On the other hand, I’m very happy to point out excellent service or the fine quality of a product, if asked. Sometimes, however, even a compliment is not accepted well. I once wrote positive thoughts about our experience at a restaurant located in a Michigan casino. The manager thanked me for the nice review then asked, “what didn’t you like about our other restaurants? Huh? Oh..well..the restaurant we ended up at just had a shorter line but ended up serving fine food accompanied by super service. Sheesh. Take a compliment and shut up!
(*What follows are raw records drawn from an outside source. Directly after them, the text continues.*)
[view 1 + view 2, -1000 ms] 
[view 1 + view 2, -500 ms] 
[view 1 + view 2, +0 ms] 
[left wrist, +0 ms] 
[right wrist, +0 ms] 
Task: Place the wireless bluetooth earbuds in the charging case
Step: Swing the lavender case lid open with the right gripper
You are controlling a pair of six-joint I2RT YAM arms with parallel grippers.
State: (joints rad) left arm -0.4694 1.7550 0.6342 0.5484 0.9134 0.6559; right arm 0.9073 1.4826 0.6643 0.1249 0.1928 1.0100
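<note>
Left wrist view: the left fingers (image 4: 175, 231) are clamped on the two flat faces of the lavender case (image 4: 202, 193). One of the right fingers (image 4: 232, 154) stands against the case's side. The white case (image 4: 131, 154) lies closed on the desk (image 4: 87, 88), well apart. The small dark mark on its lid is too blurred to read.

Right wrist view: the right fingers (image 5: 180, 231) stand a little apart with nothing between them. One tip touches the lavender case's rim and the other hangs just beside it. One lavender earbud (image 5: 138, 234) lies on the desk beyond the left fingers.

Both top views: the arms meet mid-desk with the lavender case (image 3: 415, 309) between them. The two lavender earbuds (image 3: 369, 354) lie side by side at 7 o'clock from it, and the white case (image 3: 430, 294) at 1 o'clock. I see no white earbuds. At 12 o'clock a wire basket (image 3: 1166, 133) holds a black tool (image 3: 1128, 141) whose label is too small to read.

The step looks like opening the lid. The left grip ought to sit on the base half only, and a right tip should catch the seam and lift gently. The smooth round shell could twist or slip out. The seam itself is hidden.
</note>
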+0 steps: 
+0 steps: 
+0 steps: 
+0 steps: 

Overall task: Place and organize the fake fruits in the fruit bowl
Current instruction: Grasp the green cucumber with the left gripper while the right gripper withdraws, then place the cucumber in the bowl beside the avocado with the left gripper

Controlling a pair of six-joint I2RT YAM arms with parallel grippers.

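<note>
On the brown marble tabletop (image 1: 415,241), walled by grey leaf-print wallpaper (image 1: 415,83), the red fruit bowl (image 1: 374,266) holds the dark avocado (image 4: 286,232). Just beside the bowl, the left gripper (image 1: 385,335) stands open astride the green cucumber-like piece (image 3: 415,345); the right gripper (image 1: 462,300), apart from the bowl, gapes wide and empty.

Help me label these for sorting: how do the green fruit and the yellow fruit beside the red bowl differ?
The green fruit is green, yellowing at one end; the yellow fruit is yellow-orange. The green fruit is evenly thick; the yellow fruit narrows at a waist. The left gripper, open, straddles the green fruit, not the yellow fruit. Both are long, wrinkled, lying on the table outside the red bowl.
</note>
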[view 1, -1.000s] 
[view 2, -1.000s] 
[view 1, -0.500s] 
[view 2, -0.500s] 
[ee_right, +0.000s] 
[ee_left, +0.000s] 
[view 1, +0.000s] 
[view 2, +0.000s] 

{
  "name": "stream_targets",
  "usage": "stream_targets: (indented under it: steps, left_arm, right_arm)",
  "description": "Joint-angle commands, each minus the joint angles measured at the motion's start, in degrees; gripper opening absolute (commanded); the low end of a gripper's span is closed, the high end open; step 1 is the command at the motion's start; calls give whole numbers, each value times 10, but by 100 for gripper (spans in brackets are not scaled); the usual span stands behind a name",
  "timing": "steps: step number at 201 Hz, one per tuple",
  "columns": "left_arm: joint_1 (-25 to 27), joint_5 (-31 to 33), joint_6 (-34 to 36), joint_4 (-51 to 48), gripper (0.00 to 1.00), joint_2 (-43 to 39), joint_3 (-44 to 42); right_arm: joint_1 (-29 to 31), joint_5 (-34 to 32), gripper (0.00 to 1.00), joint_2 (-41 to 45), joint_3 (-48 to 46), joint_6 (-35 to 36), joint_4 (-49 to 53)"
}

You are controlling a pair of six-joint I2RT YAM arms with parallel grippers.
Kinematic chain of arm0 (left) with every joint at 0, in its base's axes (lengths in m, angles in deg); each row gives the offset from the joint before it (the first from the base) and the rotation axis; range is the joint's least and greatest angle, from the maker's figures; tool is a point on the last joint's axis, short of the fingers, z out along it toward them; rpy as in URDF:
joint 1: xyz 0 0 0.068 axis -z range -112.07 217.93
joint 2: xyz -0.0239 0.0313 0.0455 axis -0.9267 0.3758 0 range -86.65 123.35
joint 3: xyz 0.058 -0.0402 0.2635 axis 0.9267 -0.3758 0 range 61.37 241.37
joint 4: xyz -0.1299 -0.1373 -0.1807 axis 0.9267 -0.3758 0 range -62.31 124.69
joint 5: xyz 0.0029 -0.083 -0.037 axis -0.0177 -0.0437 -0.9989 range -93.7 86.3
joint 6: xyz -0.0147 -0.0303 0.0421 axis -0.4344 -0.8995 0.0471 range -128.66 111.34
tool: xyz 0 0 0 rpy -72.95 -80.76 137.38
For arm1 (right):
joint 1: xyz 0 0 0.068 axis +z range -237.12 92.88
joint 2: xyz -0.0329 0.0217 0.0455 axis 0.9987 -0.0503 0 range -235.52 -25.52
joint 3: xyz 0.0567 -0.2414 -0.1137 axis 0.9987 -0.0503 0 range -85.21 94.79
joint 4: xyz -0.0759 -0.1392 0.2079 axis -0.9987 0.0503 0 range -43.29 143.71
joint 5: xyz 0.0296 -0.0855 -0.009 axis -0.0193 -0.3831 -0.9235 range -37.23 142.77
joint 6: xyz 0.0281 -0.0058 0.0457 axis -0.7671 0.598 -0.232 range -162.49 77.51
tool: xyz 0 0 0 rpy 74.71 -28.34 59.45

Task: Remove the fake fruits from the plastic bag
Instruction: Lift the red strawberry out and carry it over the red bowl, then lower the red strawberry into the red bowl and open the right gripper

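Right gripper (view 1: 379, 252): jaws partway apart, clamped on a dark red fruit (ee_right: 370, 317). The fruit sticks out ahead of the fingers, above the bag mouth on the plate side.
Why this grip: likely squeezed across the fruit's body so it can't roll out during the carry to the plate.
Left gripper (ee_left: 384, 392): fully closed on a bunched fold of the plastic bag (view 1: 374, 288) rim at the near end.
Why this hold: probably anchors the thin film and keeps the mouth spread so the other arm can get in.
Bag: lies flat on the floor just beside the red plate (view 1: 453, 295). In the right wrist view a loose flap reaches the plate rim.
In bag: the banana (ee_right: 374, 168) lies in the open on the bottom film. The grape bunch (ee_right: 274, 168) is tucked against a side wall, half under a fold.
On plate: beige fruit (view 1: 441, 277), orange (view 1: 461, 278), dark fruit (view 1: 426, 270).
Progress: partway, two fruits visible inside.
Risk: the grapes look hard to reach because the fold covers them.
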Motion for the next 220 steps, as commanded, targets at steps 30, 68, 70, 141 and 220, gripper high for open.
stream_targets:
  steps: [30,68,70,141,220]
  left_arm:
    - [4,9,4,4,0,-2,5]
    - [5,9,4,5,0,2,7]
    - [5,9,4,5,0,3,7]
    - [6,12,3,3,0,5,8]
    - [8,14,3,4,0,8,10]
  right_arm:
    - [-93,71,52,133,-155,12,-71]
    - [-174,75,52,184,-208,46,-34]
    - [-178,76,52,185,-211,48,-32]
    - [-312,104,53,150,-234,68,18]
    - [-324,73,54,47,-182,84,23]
The airline survey is the one that gets me the most. Unless you’re in first class you know the experience is pretty much gonna suck from being herded through airport security, to wrestling for an overhead bin with a guy trying to store his cello up there, to having to hold your breath on a transcontinental flight because the guy sitting next to you is wearing Eau d’Possum cologne to gagging on the bag of trail mix you bought for a buck because they ran out of free beverages.

So when I ultimately receive the airline’s survey I find it’s much quicker and easier to complete by skipping all the “on a scale of 1-5” questions and going right to the field asking for comments where I can write, “my ordeal on your airline actually made me covet the experience of a feed lot hog awaiting its metamorphosis from living being into pork chops.” Curiously, I never receive a follow up email requesting I expand on my thoughts.

I think it might be fun sometime to turn the tables and reply to the survey senders with a a survey of my own.  I might ask questions such as:

1-On a scale of 1-5, how do you think you treated me?

2-On a scale of 1-5, how satisfying do you think your “free” breakfast offerings are which consist of toast, greasy breakfast sandwiches, watery oatmeal and a waffle maker that always seems to be fought over by 3 old guys who may not live long enough to see hear the beep when their waffles are done?

3-How would you characterize the stains on the carpeting?

   a-usual shit hotel guests drop and don’t clean up

   b-detritus from “trucker’s night” in the lobby lounge

   c-evidence in recent homicide disguised as “prom night faux pas”

4-Would YOU stay at your hotel? Only available choice, “NFW!”

So..what do you think? On a scale of 1-5, of course.